De economische samenwerking op de as van Rotterdam via Breda/West-Brabant en Zeeland naar Antwerpen neemt toe vanwege de steeds sterkere onderlinge vervlechting op sterke sectoren als havenontwik-keling, logistiek, chemie, biobased economy en maintenance. Zo schetst de ontwerp-Havenvisie 2 030 van het Havenbedrijf Rotterdam het belang van een toenemende samenwerking op logistiek en industrieel vlak met de haven van Antwerpen. De economische samenwerking moet in breder verband worden opgepakt om gezamenlijk een sterkere positie in de mondiale concurrentie te kunnen innemen. Ook in het overleg van minister-president Rutte met zijn Vlaamse ambtgenoot Peeters van juli 2011 is dit onderwerp uitvoerig besproken. Daar is onder andere afgesproken om de grensoverschrijdende Zuidwestelijke Delta naar buiten toe als één conglomeraat te positioneren en om gezamenlijke buitenlandse missies te ondernemen. Binnen Nederland vervlechten de economische clusters van de zuidvleugel, West-Brabant en Zeeland zich ook steeds meer. Als gevolg daarvan vindt bijvoorbeeld bestuurlijk overleg plaats tussen Rotterdam, de Drechtsteden en West-Brabant in het zogenaamde Deltri-verband.

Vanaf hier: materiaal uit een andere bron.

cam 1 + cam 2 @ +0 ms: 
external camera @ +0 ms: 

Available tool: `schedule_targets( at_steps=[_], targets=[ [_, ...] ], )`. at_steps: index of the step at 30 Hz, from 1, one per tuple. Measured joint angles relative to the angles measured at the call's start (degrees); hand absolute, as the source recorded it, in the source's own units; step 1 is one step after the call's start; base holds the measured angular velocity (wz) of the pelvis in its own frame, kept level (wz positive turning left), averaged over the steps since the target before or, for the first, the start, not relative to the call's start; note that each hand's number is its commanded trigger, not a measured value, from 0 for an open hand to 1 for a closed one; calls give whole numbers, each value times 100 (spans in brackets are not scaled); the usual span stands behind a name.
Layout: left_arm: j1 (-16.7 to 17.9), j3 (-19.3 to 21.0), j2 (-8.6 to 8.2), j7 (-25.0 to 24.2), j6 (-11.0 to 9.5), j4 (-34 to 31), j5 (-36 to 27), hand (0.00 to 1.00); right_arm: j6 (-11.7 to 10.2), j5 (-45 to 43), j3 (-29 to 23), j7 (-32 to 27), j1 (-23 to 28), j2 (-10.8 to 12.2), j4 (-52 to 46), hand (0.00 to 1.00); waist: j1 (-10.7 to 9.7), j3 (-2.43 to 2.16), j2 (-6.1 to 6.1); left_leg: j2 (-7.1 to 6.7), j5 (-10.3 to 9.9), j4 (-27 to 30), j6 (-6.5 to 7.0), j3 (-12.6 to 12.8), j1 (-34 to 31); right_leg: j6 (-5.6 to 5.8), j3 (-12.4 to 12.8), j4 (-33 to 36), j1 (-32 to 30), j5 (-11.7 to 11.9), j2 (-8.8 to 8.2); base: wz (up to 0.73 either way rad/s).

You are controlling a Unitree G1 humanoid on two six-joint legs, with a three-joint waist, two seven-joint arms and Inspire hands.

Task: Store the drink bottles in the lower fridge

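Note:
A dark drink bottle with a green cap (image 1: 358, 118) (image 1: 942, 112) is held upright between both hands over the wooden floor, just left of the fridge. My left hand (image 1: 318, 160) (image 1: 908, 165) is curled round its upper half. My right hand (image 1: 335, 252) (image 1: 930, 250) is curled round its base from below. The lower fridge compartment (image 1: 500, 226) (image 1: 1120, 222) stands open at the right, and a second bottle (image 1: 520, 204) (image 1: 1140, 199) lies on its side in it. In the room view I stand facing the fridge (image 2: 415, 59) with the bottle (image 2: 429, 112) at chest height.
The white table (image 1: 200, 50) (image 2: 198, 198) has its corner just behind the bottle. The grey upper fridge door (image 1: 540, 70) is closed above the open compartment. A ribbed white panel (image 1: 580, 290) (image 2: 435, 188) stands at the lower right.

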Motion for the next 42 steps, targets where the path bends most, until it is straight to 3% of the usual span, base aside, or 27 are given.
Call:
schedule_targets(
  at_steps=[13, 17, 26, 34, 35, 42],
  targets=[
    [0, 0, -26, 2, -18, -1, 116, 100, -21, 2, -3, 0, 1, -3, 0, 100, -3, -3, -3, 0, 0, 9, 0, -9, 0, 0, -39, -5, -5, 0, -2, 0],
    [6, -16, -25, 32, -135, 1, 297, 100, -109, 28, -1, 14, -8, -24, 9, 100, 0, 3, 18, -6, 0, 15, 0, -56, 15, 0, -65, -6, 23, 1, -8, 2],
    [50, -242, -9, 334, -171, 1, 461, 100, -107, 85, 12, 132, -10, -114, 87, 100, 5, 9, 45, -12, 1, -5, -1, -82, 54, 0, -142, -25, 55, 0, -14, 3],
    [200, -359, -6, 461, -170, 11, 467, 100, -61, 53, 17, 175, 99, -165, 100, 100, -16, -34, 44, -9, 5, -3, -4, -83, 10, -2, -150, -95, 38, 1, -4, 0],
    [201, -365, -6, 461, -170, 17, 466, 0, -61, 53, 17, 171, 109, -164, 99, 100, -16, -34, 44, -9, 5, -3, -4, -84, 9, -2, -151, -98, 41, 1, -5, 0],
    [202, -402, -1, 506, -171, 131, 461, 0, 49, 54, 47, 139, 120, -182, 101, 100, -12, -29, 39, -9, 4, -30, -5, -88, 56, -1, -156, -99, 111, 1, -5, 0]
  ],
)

In de visie Brainport 2020 staat beschreven hoe de regio ZuidoostNederland kan uitgroeien tot een toptechnologieregio van wereldformaat. Brainport 2020 vormt een integrale en samenhangende visie en bijbehorende uitvoeringsagenda die beschrijft welke maatregelen op het terrein van onderwijs- en arbeidsmarkt, kennis en innovatie, vestigingsklimaat en ruimtelijke ontwikkeling genomen dienen te worden om deze ambitie waar te maken. Deze maatregelen vragen soms een inspanning van bedrijfsleven, soms van kennisinstellingen en soms van een decentrale overheid of van het Rijk. Vaker nog gaat het om het samenspel van deze actoren. In nagenoeg alle gevallen sluiten de voorgestelde maatregelen aan bij de nationale topsectorenaanpak. Het is om die reden dat de kabinetsreactie op deze visie onderdeel vormt van de Bedrijfslevenbrief.

5.2 Het bestuur in de Randstad

De economische ontwikkeling op de vleugels van de Randstad wordt niet bepaald door de bestuurlijke inrichting, maar behoeft wel een adequaat bestuurlijk kader om niet gehinderd en geremd te worden. Besturen in de Randstad spelen een belangrijke rol bij het bevorderen van economische groei, door ruimte te bieden aan ondernemerszin en de samenhang tussen de economische sectoren te versterken. Tal van studies (o.a. OESO, Advies Commissie Versterking Randstad/Kok, commissie-Elverding) wijzen erop dat op dit punt verandering geboden is. Het bestuur in de Randstad is te versnipperd en is daarmee verworden tot een remmende kracht voor economische dynamiek. De bestuurlijke inrichting van de Randstad behoeft daarom aparte aandacht.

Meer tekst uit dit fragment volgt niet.